◆ **Your task**
Print, exactly and completely, the data that appears below.

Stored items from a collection
·····

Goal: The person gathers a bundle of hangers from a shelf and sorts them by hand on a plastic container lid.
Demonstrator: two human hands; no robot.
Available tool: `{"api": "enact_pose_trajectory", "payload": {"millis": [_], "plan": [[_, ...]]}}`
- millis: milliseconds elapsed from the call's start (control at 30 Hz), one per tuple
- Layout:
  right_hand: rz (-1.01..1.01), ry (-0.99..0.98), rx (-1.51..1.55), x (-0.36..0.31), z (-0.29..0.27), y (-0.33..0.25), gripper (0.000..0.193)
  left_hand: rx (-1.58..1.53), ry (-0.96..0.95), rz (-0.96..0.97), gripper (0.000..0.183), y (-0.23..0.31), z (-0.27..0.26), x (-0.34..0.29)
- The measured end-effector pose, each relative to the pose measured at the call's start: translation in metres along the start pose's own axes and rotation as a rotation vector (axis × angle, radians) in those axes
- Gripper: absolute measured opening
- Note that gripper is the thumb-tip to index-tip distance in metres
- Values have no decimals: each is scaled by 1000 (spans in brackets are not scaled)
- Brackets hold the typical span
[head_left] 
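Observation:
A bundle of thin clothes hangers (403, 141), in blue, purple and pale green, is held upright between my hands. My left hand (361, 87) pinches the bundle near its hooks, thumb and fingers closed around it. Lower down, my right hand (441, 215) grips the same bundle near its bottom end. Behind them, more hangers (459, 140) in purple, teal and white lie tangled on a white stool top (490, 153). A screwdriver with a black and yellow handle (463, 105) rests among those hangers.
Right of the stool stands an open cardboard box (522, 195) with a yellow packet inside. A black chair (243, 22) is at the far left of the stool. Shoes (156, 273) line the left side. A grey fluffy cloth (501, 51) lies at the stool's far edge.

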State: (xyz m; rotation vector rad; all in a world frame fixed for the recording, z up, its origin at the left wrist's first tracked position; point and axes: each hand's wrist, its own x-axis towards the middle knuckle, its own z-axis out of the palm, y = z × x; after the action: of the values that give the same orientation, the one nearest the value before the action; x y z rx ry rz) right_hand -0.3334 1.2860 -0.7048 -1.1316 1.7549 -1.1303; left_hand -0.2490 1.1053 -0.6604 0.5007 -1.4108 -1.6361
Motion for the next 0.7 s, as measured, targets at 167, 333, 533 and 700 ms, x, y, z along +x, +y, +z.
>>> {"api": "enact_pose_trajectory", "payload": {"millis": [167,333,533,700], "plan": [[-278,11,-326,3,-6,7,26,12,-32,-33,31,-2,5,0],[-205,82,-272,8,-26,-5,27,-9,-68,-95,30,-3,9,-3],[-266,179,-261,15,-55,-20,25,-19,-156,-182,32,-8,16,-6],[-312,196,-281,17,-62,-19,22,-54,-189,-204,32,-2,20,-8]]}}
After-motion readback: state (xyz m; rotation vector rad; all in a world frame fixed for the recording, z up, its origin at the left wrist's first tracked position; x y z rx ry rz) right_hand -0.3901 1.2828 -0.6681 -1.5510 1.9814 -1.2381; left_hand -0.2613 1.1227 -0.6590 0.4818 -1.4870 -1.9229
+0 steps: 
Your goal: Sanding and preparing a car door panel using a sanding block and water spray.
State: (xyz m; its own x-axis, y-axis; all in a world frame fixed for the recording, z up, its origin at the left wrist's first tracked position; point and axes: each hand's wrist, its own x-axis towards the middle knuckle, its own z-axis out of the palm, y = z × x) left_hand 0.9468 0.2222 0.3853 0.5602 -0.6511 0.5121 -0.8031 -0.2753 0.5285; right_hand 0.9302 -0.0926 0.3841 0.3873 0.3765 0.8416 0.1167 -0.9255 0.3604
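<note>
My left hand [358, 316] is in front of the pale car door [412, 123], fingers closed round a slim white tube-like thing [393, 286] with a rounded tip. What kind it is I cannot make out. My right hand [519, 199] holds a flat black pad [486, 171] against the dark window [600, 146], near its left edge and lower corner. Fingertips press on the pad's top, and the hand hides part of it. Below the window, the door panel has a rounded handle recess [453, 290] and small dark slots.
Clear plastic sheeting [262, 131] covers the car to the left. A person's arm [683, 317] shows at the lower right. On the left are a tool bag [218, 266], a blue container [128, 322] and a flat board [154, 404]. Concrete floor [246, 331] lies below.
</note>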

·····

◆ **Completed exercise**
Goal: The person gathers a bundle of hangers from a shelf and sorts them by hand on a plastic container lid.
Demonstrator: two human hands; no robot.
Available tool: `{"api": "enact_pose_trajectory", "payload": {"millis": [_], "plan": [[_, ...]]}}`
- millis: milliseconds elapsed from the call's start (control at 30 Hz), one per tuple
- Layout:
  right_hand: rz (-1.01..1.01), ry (-0.99..0.98), rx (-1.51..1.55), x (-0.36..0.31), z (-0.29..0.27), y (-0.33..0.25), gripper (0.000..0.193)
  left_hand: rx (-1.58..1.53), ry (-0.96..0.95), rz (-0.96..0.97), gripper (0.000..0.183), y (-0.23..0.31), z (-0.27..0.26), x (-0.34..0.29)
- The measured end-effector pose, each relative to the pose measured at the call's start: translation in metres along the start pose's own axes and rotation as a rotation vector (axis × angle, radians) in those axes
- Gripper: absolute measured opening
- Note that gripper is the thumb-tip to index-tip distance in metres
- Values have no decimals: each is scaled by 1000 (spans in brackets are not scaled)
- Brackets hold the typical span
[head_left] 
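Observation:
A bundle of thin clothes hangers (403, 141), in blue, purple and pale green, is held upright between my hands. My left hand (361, 87) pinches the bundle near its hooks, thumb and fingers closed around it. Lower down, my right hand (441, 215) grips the same bundle near its bottom end. Behind them, more hangers (459, 140) in purple, teal and white lie tangled on a white stool top (490, 153). A screwdriver with a black and yellow handle (463, 105) rests among those hangers.
Right of the stool stands an open cardboard box (522, 195) with a yellow packet inside. A black chair (243, 22) is at the far left of the stool. Shoes (156, 273) line the left side. A grey fluffy cloth (501, 51) lies at the stool's far edge.
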
State: (xyz m; rotation vector rad; all in a world frame fixed for the recording, z up, its origin at the left wrist's first tracked position; point and axes: each hand's wrist, its own x-axis towards the middle knuckle, its own z-axis out of the palm, y = z × x; after the action: of the values that give the same orientation, the one nearest the value before the action; x y z rx ry rz) right_hand -0.3334 1.2860 -0.7048 -1.1316 1.7549 -1.1303; left_hand -0.2490 1.1053 -0.6604 0.5007 -1.4108 -1.6361
Motion for the next 0.7 s, as measured, targets at 167, 333, 533 and 700 ms, x, y, z along +x, +y, +z.
>>> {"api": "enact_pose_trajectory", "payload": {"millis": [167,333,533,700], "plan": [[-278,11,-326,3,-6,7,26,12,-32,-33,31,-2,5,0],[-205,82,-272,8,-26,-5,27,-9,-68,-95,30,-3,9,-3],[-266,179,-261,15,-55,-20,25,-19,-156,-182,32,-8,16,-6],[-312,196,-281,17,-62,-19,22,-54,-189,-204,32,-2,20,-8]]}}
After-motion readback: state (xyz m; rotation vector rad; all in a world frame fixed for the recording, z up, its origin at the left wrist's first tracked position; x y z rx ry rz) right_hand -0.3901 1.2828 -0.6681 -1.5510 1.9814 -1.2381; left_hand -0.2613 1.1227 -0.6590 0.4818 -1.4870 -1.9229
+0 steps: 
Your goal: Sanding and preparing a car door panel using a sanding block and water spray.
State: (xyz m; its own x-axis, y-axis; all in a world frame fixed for the recording, z up, its origin at the left wrist's first tracked position; point and axes: each hand's wrist, its own x-axis towards the middle knuckle, its own z-axis out of the palm, y = z × x) left_hand 0.9468 0.2222 0.3853 0.5602 -0.6511 0.5121 -0.8031 -0.2753 0.5285; right_hand 0.9302 -0.0926 0.3841 0.3873 0.3765 0.8416 0.1167 -0.9255 0.3604
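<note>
My left hand [358, 316] is in front of the pale car door [412, 123], fingers closed round a slim white tube-like thing [393, 286] with a rounded tip. What kind it is I cannot make out. My right hand [519, 199] holds a flat black pad [486, 171] against the dark window [600, 146], near its left edge and lower corner. Fingertips press on the pad's top, and the hand hides part of it. Below the window, the door panel has a rounded handle recess [453, 290] and small dark slots.
Clear plastic sheeting [262, 131] covers the car to the left. A person's arm [683, 317] shows at the lower right. On the left are a tool bag [218, 266], a blue container [128, 322] and a flat board [154, 404]. Concrete floor [246, 331] lies below.
</note>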

The required answer is now complete.